Князь Андрей лежал, облокотившись на руку и закрыв глаза. Распоряжения все были сделаны, завтра должно было быть сражение. У начальника его колонн он уже был, с ротным и батальонным командирами обедал — и теперь хотел побыть один и подумать — подумать так же, как он думал накануне Аустерлица. Как ни много времени прошло с тех пор, как ни много пережито было с тех пор, как ни скучна и никому не нужна и ни тяжела ему казалась его жизнь, теперь точно так же, как и семь лет тому назад накануне сражения, страшного сражения, которое ему предвиделось назавтра, он чувствовал себя взволнованным и раздраженным и испытывал необходимость, как и тогда, сделать счеты с самим собою и спросить себя, что и зачем я?
Ничего похожего не было в нем, каким он был в 1805-м и каким он был в 1812 году. Все очарования войны не существовали уже для него. Откидывая и откидывая прежние заблуждения, он дошел до того, что война ему представлялась уже самым простым и ясным, но ужасным делом. Он несколько недель тому назад сказал себе, что война понятна и достойна только в рядах солдат, без ожидания наград и славы, — воевать в товариществе Тимохиных и Тушиных, которых он так глубоко презирал прежде, к уважению которых он не пришел и теперь, но которых все-таки предпочитал Несвицким, Кутайсовым и Чарторижским и т. п. на том основании, что, хотя Тимохины и Тушины были почти животные, но честные, нелживые простые животные, а те были обманщики и лгуны, загребающие жар чужими руками и над смертью и страданиями людей вырабатывающие себе крестики и ленточки, которых им и не нужно.

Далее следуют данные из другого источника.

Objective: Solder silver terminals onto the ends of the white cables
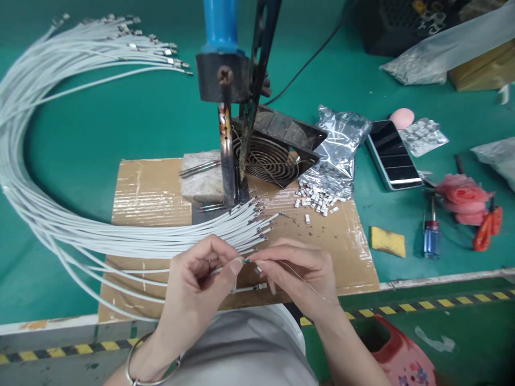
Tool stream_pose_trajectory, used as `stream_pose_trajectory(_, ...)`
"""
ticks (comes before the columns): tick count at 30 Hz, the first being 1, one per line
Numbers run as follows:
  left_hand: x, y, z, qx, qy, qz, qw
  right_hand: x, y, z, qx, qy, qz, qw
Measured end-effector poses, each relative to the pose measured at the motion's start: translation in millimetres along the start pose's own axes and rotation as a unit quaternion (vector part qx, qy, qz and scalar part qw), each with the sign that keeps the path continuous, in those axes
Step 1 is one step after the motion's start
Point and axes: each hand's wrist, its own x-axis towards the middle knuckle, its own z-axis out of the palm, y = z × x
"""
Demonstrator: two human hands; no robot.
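Observation:
At the front of the cardboard, my left hand [205,279] is closed, its thumb and finger pinching the end of a white cable. Fingertip to fingertip with it, my right hand [301,271] is also closed in a pinch. A thin silvery wire [301,279] runs from its fingers back across the palm. The small coloured tip between the two hands is largely covered by fingers. Just beyond lies a thick bundle of white cables [161,236] with stripped ends. Above those ends, a soldering iron [227,155] with a blue handle points down from its stand.
A dirty square fan [277,145] stands behind the iron. Small white connectors [316,201] lie beside a silvery bag [340,145]. Further right are a phone [394,155], a yellow sponge [388,242], a screwdriver [432,236] and orange-handled cutters [487,228]. Cardboard [145,187] covers the table's front.

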Motion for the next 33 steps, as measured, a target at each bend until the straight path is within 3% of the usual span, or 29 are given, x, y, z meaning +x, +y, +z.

Но даже и эта война в самом упрощенном виде теперь слишком ясно, всей своей ужасной бессмысленностью представлялась князю Андрею. Он был раздражен, ему хотелось думать, он чувствовал, что находится в одной из тех минут, когда ум так проницателен, что, откидывая все ненужное, запутывающее, проникает в самую сущность вещи, и именно от этого ему страшно было думать. Он удерживался и все-таки думал. Он вызывал в себе тот ряд мыслей, которые бывали у него прежде, но ничего похожего не шевелилось в нем. «Чего же я хочу? — спрашивал он сам себя. — Славы, власти над людьми? Нет, зачем? Я бы не знал, что с нею делать. Не только не знал бы, что делать, но знаю наверное, что людям ничего нельзя желать, не к чему стремиться». Он посмотрел на воробьев, слетевших роем с забора на выгон, и улыбнулся: «Что ж, они (люди) могут решать. Все идет по тем вечным законам, по которым этот воробей отстал от других и подлетел после. Так чего же я хочу? Чего? Умереть, чтоб меня убили завтра? Чтоб меня не было — чтобы все это было, а меня бы не было?»